What a coincidence! Two events, our rabbi's play, in Temple Emanu-El, and publication of an article by Roger Price, Is This Really The Torah God Gave Moses At Sinai?, took place on the same day (December 18, 2014). The main hero of the play, the ancient Rabbi Elisha, struggled with questions that founders of Reform Judaism addressed in the 19th century. Elisha was excommunicated long before Spinoza was declared a heretic, and before modern science was created by Galileo and Newton.

Price's article is full of questions about the Torah, which "asserts a pre-history and a purpose of the ancient Judahite kingdom to which contemporary Jews trace their emotional and often actual genetic origin." Each of these intellectual contributions—the play and the article—addresses topics relevant to our weekly Torah study.


For more on Rabbi Schwartz's theatrical adaptation of As A Driven Leaf, see our previous post, Hanukkah and Heresy. Congregation Adas Emuno was well-represented at the reading at Temple Emanu-El in Manhattan, and the play itself was very well received, a genuine hit! Now all that's needed is an angel to sponsor it for Broadway!


 

Wednesday, December 24, 2014

Don't Let the Light Go Out!

As the eight days of Hanukkah come to a close this evening, let us keep the spirit alive with the words and music of Peter, Paul and Mary singing, Light One Candle from their 25th anniversary concert in 1986:






In this season of celebration and hope, we at Congregation Adas Emuno join together with all people of good will, conscience, and faith, to affirm our commitment to keeping the light and from going out, the light of justice, the light of mercy, the light of compassion, the light of humility, the light of learning, the light of reason, the light of truth, and the light of peace.  Shalom!

Tuesday, December 23, 2014

Oil's Well That Ends Well

Hard to resist the Shakespearean pun when it comes to the matter of oil and the miracle of Hanukkah. That's the theme of this new music video by the Maccabeats, All About That Neis:









As you know, neis is the Hebrew word for miracle, and that's what the letter nun on the dreidel stands for, with gimel for gadol meaning great, hay for haya meaning happened, and shin for sham meaning there. Neis gadol haya sham means a great miracle happened there, but in Israel they say, a great miracle happened here, and instead of the shin, their dreidels have a pei for po, meaning here.








For more on the subject, let's consult the musical group, Six13, singing Chanukah (Shake It Off):






Let us celebrate the miracle of light, and life, tonight, and every night! Happy Hanukah!


Wishing for Warm Weather on this Festival of Lights

Here in Bergen County, New Jersey, Hanukkah means winter, and winter means that it's cold outside.

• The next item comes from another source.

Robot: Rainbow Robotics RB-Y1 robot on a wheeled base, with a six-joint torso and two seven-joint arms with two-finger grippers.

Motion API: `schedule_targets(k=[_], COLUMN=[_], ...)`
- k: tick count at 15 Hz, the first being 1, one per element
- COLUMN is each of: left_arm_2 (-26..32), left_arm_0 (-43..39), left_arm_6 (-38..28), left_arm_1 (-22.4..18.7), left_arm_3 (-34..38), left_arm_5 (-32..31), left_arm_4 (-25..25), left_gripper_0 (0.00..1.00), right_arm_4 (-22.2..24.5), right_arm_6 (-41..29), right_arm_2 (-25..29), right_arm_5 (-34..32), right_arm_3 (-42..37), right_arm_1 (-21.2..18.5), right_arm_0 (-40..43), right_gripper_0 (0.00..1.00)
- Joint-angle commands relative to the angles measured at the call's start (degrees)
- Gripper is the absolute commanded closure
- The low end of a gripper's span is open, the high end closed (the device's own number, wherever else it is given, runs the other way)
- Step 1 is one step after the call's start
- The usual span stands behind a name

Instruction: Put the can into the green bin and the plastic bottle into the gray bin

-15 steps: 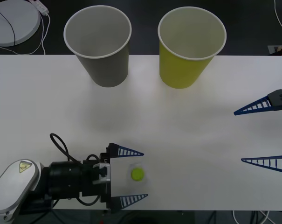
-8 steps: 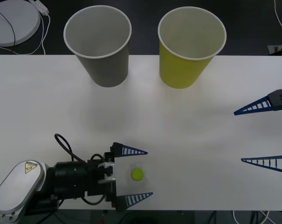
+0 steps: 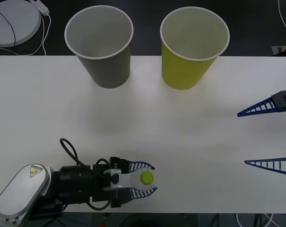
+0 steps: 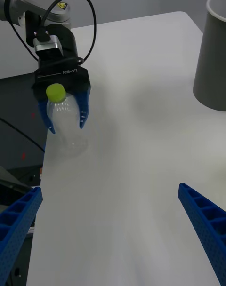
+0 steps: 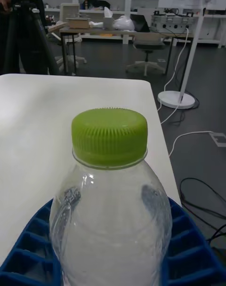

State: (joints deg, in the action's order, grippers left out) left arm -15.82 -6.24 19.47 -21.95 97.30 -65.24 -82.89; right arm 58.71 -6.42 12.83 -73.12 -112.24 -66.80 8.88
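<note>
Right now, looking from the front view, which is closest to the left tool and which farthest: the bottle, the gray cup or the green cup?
1. Plastic bottle, gripped inside the left tool.
2. Gray bin, far edge, left.
3. Green bin, far edge, farther right.

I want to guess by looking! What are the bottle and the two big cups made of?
The bottle looks like clear shiny plastic, see-through with a ridged green cap. The gray cup and green cup look like matte paper, with rolled white rims, probably.

The plastic bottle (image 5: 111, 210) is cut off below its shoulder, and the gray bin (image 4: 213, 51) by the side edge.
</note>
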Motion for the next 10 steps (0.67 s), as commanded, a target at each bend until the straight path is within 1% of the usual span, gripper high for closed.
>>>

So as much as we love our home, can you forgive us for a little wishful thinking, and California dreaming?





That was Tom Lehrer singing Hanukkah in Santa Monica (in case you were wondering).

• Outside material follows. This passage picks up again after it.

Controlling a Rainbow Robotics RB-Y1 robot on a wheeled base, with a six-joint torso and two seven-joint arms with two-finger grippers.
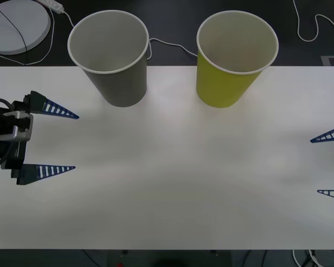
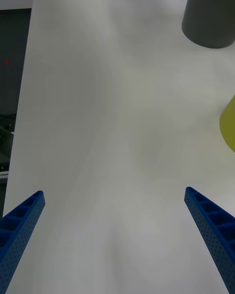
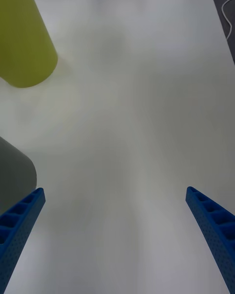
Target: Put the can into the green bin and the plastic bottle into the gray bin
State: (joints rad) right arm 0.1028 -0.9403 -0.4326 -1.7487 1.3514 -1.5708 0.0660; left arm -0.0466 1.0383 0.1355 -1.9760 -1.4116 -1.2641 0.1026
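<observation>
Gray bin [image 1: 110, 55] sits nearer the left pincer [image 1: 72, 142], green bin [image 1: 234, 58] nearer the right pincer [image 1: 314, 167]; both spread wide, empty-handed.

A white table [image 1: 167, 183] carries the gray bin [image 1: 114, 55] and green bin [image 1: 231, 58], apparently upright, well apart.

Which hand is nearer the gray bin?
Left. The left hand sits open beside and below the gray bin; the right hand is open at the table's opposite edge.
</observation>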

But, as cold as it gets here, there are many other places on planet Earth where Jewish communities are celebrating Hanukkah in much colder temperatures. And colder still is the surface of the moon, which brings to mind this new video, Another Hanukkah Miracle from the Technion:






Of course, over in Israel it's nice and warm, just like Santa Monica. Ah, well, button up your overcoat, put on your hat and mittens, and let the lovely glow of the candles keep you warm inside. Happy Hanukkah!





Monday, December 22, 2014

Hanukkah A Cappella

For the fifth day of Hanukkah, how about this a cappella medley music video featuring Shir Soul:

 


And as we get ready to light the sixth candle tonight, we wish you a Happy Hanukkah!


Sunday, December 21, 2014

Hanukkah and Thanksgiving

On December 5th, the Jewish Standard published another op-ed by Adas Emuno president Lance Strate, this one entitled, From Thanksgiving to Chanukah. You might note the different spelling of the Jewish holiday between the title of this post and the title of the article, and that's because there is no one correct way to spell Hanukkah, since it's a transliteration of a Hebrew word written in the Hebrew alphabet.

Also, by way of contextualization, Thanksgiving was on November 27th this year, which means that this article was published just over a week afterwards. And the first night of Hanukkah was December 16th, about a week and a half after the article appeared. So now that we're in the midst of our Festival of Lights, it seems like the perfect time to share the piece here on our congregational blog. Note that a few minor corrections have been made from the published version, and the fourth poem, which was cut for reasons of space, is restored here, as well as some images being added. So here goes:



With the celebration of Thanksgiving still fresh in our memories, and quite possibly our waistlines, and Chanukah a little more than a week away, we might recall last year’s rare, indeed almost impossible confluence of the two holidays.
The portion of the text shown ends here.